As violent crime rises, 'safety gap' between Chicago neighborhoods widens

Bullet markers

CHICAGO (WBBM NEWSRADIO) -- Violent crime is up across Chicago, but a new analysis finds that some neighborhoods are far more dangerous than others.

There have been 77 shootings, so far, in the 16 police beats that constitute downtown Chicago in 2021. That's triple the rate from 2019 and the largest percentage increase in shootings in the city.

But, a new Sun-Times analysis found that number is close to the number of shootings in just one police beat on the West Side, which has seen 62 shootings so far this year.

The per capita rate of shootings in the West Garfield Park neighborhood on the West Side is 20 times the rate of downtown Chicago.

Additionally, the murder rate in the seven most dangerous police districts is 100 homicides per 100,000 residents.

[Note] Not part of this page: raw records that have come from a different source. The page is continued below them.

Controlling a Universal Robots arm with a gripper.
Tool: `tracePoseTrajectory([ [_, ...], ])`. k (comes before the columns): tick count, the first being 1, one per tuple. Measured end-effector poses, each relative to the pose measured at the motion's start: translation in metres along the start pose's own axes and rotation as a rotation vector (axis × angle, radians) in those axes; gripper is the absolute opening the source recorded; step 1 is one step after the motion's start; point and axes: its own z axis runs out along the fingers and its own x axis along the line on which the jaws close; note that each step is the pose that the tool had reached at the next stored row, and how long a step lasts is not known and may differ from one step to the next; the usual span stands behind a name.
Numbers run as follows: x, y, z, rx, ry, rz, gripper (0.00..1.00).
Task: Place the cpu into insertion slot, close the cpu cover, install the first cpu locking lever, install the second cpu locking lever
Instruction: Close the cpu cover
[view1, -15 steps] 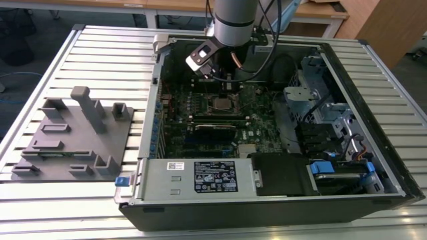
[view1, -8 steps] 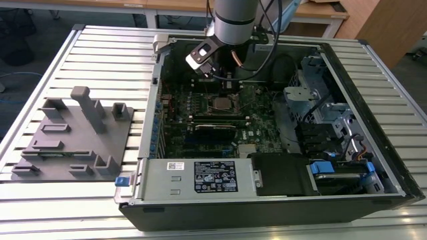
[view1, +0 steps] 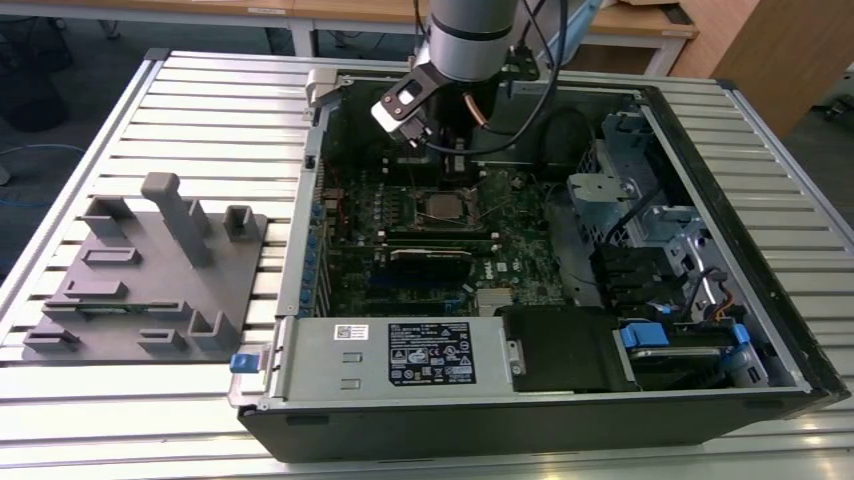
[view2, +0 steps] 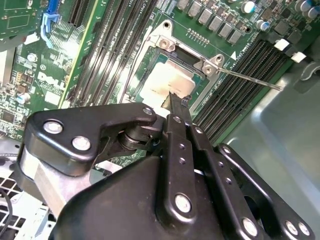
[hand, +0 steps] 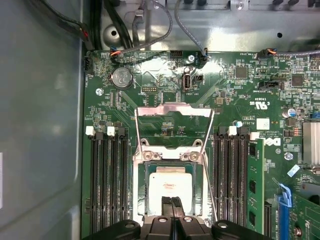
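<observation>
The cpu (hand: 172, 184) lies flat in the insertion slot (hand: 141, 200), its pale metal top facing up; it also shows in the second wrist view, cpu (view2: 167, 80). The cpu cover (hand: 175, 110) stands raised open behind the slot, hinged at the slot's far edge. Two thin wire locking levers (hand: 210, 160) run loose along the slot's sides, one sticking out as a lever (view2: 250, 78). My gripper (hand: 172, 202) is shut, its tip over the near edge of the cpu, with nothing visible between the fingers. In the exterior view the gripper (view1: 451, 168) hangs inside the case just behind the slot (view1: 441, 207).
Long black memory slots (hand: 107, 175) flank the socket on both sides. A grey labelled box (view1: 394, 350) sits at the case front, drive bays (view1: 641, 240) on the exterior view's right. A grey fixture plate (view1: 147, 270) stands on the slatted table beside the case.
</observation>
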Motion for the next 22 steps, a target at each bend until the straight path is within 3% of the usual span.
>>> tracePoseTrajectory([
  [9, 0.0002, 0.0001, -0.0117, 0.0000, 0.0000, 0.000, 0.10],
  [16, 0.0002, 0.0001, -0.0127, 0.0002, -0.0001, 0.000, 0.10],
  [22, 0.0003, 0.0002, -0.0196, 0.0000, 0.0002, 0.000, 0.10],
])
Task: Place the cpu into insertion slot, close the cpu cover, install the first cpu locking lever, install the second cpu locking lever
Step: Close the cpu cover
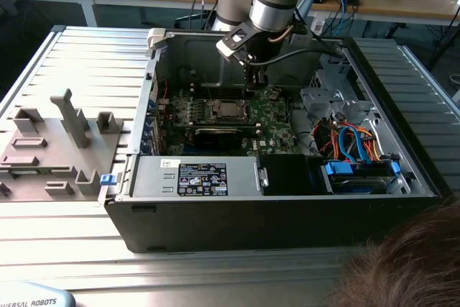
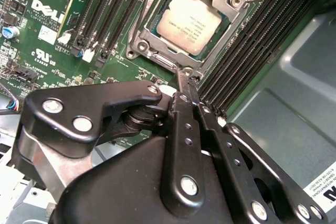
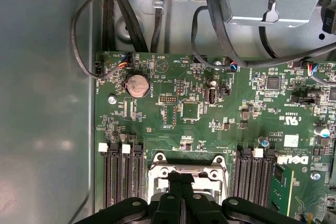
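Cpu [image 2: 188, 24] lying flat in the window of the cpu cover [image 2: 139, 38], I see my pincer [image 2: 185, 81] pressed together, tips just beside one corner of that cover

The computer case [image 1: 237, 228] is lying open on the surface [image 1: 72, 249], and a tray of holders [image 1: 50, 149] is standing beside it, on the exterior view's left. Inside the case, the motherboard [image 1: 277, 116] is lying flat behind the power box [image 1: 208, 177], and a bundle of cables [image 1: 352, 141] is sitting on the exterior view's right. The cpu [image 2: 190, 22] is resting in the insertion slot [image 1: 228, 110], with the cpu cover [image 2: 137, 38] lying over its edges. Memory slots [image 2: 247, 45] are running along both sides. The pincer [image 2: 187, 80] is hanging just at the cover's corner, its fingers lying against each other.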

That's 30 times higher than the rate in the seven safest districts, where the rate fell to fewer than 4 per 100,000, according to an analysis by the University of Chicago Crime Lab.

The analysis found that the "safety gap" between mostly white, affluent neighborhoods and largely poor, Black, and Latino neighborhoods was wider than ever before.

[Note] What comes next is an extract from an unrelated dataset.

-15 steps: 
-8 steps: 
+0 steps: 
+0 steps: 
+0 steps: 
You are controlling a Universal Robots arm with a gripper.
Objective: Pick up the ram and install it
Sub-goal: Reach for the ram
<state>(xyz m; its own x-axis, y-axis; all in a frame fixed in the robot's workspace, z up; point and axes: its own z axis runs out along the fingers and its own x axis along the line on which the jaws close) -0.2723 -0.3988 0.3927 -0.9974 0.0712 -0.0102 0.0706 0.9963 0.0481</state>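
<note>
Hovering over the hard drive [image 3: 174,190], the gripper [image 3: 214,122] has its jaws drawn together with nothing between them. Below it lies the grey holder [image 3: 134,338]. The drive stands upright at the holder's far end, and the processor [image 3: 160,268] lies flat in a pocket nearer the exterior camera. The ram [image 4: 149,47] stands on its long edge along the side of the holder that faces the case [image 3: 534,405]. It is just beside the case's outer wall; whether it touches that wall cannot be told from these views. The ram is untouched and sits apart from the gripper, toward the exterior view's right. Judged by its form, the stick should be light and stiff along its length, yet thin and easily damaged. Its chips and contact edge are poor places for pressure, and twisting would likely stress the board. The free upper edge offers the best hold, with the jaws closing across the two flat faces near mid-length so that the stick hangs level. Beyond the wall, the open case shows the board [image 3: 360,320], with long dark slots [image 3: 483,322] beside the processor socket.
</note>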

The "safety gap" is higher now than during in the early 90's, when 800-900 people were murdered per year.

An analyst with the University of Chicago Crime Lab called it a tale of two cities, between downtown Chicago and some neighborhoods where the murder rate rivals violent countries in South America.

“People say it’s a tale of two cities: downtown is like Manhattan and the South and West sides have homicide rates comparable to violent South American countries,” said Kimberly Smith, director of programs for the University of Chicago Crime Lab.